## ABOUT THIS TASK
Every line of the data below should be written out word for word.

-- Opening Marker --

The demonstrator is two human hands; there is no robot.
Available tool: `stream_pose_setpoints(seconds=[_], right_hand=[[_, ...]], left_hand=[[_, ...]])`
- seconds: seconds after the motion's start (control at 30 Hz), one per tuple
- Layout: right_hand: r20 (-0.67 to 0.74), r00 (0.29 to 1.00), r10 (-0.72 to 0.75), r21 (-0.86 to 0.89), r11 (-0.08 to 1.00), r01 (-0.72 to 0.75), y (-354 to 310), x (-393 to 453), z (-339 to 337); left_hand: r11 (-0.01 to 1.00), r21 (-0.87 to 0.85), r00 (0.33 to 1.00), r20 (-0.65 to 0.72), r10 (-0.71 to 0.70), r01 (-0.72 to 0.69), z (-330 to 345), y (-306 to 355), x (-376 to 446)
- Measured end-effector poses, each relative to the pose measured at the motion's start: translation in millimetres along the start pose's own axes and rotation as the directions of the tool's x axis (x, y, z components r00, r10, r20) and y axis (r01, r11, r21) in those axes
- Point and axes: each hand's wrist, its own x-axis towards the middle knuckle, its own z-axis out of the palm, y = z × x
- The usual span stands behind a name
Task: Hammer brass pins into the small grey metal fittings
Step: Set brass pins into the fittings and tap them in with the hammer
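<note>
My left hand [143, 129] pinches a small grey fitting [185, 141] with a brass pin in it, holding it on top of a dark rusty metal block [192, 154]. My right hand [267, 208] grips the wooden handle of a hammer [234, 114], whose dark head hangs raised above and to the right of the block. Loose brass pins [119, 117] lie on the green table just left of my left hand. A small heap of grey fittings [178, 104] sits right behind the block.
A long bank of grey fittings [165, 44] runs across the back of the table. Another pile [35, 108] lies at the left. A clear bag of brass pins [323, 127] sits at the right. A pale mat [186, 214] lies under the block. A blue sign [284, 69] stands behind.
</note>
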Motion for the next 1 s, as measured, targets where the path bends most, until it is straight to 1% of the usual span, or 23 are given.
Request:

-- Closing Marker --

## FINAL ANSWER
The demonstrator is two human hands; there is no robot.
Available tool: `stream_pose_setpoints(seconds=[_], right_hand=[[_, ...]], left_hand=[[_, ...]])`
- seconds: seconds after the motion's start (control at 30 Hz), one per tuple
- Layout: right_hand: r20 (-0.67 to 0.74), r00 (0.29 to 1.00), r10 (-0.72 to 0.75), r21 (-0.86 to 0.89), r11 (-0.08 to 1.00), r01 (-0.72 to 0.75), y (-354 to 310), x (-393 to 453), z (-339 to 337); left_hand: r11 (-0.01 to 1.00), r21 (-0.87 to 0.85), r00 (0.33 to 1.00), r20 (-0.65 to 0.72), r10 (-0.71 to 0.70), r01 (-0.72 to 0.69), z (-330 to 345), y (-306 to 355), x (-376 to 446)
- Measured end-effector poses, each relative to the pose measured at the motion's start: translation in millimetres along the start pose's own axes and rotation as the directions of the tool's x axis (x, y, z components r00, r10, r20) and y axis (r01, r11, r21) in those axes
- Point and axes: each hand's wrist, its own x-axis towards the middle knuckle, its own z-axis out of the palm, y = z × x
- The usual span stands behind a name
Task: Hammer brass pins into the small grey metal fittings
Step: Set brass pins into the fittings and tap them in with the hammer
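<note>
My left hand [143, 129] pinches a small grey fitting [185, 141] with a brass pin in it, holding it on top of a dark rusty metal block [192, 154]. My right hand [267, 208] grips the wooden handle of a hammer [234, 114], whose dark head hangs raised above and to the right of the block. Loose brass pins [119, 117] lie on the green table just left of my left hand. A small heap of grey fittings [178, 104] sits right behind the block.
A long bank of grey fittings [165, 44] runs across the back of the table. Another pile [35, 108] lies at the left. A clear bag of brass pins [323, 127] sits at the right. A pale mat [186, 214] lies under the block. A blue sign [284, 69] stands behind.
</note>
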Motion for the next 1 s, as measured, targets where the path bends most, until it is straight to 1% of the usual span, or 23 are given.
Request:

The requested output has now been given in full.